• EXERCISE AIM: The lines from the start of the data through the line containing "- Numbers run" are to be reproduced exactly, both ends included.

##############################

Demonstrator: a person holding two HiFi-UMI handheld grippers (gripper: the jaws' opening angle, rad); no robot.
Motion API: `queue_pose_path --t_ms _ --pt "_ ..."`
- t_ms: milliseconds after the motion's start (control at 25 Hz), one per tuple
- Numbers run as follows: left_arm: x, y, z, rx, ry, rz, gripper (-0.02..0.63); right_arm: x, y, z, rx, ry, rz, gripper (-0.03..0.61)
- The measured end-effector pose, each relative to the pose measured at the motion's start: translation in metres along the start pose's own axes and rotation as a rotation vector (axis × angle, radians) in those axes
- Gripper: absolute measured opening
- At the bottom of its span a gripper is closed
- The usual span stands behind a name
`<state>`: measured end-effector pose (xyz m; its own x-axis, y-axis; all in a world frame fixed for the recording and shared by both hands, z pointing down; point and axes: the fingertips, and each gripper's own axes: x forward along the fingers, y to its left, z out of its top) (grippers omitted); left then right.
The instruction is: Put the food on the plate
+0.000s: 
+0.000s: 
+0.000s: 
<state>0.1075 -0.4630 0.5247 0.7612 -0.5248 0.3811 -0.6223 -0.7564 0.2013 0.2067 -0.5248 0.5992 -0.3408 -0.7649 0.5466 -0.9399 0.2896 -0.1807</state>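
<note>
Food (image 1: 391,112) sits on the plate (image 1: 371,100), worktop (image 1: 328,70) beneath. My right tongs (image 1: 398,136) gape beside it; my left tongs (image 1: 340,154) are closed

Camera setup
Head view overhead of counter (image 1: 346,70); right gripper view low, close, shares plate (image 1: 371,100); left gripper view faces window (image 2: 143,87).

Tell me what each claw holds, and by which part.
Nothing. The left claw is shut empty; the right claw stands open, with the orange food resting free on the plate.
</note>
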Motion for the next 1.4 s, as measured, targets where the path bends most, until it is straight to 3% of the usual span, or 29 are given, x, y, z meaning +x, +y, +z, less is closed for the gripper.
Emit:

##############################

• RESULT BELOW:
Demonstrator: a person holding two HiFi-UMI handheld grippers (gripper: the jaws' opening angle, rad); no robot.
Motion API: `queue_pose_path --t_ms _ --pt "_ ..."`
- t_ms: milliseconds after the motion's start (control at 25 Hz), one per tuple
- Numbers run as follows: left_arm: x, y, z, rx, ry, rz, gripper (-0.02..0.63); right_arm: x, y, z, rx, ry, rz, gripper (-0.03..0.61)

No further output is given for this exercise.